Task to carry out =>
Word for word, copy the listing below and leave out its images.

Given material =>

--- START ---

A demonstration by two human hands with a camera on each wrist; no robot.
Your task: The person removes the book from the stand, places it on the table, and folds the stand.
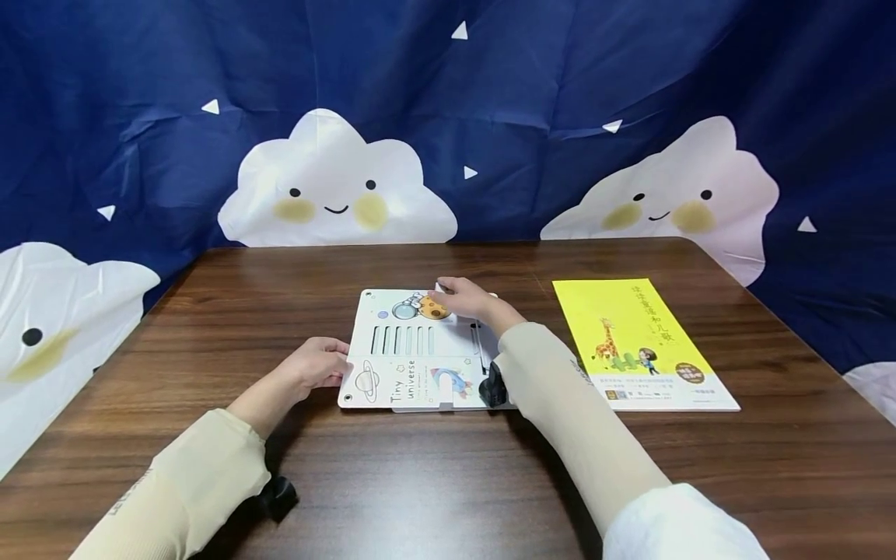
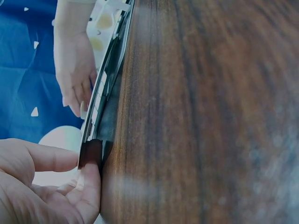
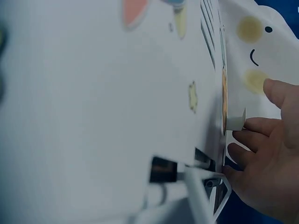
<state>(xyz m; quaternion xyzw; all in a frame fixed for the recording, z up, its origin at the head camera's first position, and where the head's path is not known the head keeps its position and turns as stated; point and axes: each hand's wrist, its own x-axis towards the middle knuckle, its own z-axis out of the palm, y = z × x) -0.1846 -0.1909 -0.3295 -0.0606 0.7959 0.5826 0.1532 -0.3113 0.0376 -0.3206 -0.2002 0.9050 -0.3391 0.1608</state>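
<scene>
A white reading stand [image 1: 453, 340], printed with "Tiny universe", a planet and a rocket, lies folded nearly flat on the table. At its left edge my left hand [image 1: 322, 363] pinches the panel; the left wrist view shows the thumb [image 2: 56, 158] above and fingers beneath. My right hand [image 1: 472, 299] reaches over the far edge. In the right wrist view its fingers touch a small white tab [image 3: 236, 122] there, with the thumb held apart. A wire page clip [image 3: 191, 186] with black tips stands on the panel near that hand.
A yellow book [image 1: 602, 307] with a giraffe on its cover lies on the table to the right of the stand. Brown wood forms the tabletop [image 1: 392, 490]. A blue cloth [image 1: 504, 78] with clouds hangs behind it.
</scene>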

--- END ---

Exercise result =>
A demonstration by two human hands with a camera on each wrist; no robot.
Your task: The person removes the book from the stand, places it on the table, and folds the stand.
<state>(xyz m; quaternion xyzw; all in a frame fixed for the recording, z up, its origin at the head camera's first position, and where the head's path is not known the head keeps its position and turns as stated; point and axes: each hand's wrist, its own x-axis towards the middle knuckle, its own z-axis out of the palm, y = z × x) -0.1846 -0.1909 -0.3295 -0.0606 0.7959 0.5826 0.1532 -0.3113 0.0376 -0.3206 -0.2002 0.9050 -0.3391 0.1608</state>
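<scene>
A white reading stand [image 1: 453, 340], printed with "Tiny universe", a planet and a rocket, lies folded nearly flat on the table. At its left edge my left hand [image 1: 322, 363] pinches the panel; the left wrist view shows the thumb [image 2: 56, 158] above and fingers beneath. My right hand [image 1: 472, 299] reaches over the far edge. In the right wrist view its fingers touch a small white tab [image 3: 236, 122] there, with the thumb held apart. A wire page clip [image 3: 191, 186] with black tips stands on the panel near that hand.
A yellow book [image 1: 602, 307] with a giraffe on its cover lies on the table to the right of the stand. Brown wood forms the tabletop [image 1: 392, 490]. A blue cloth [image 1: 504, 78] with clouds hangs behind it.
</scene>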

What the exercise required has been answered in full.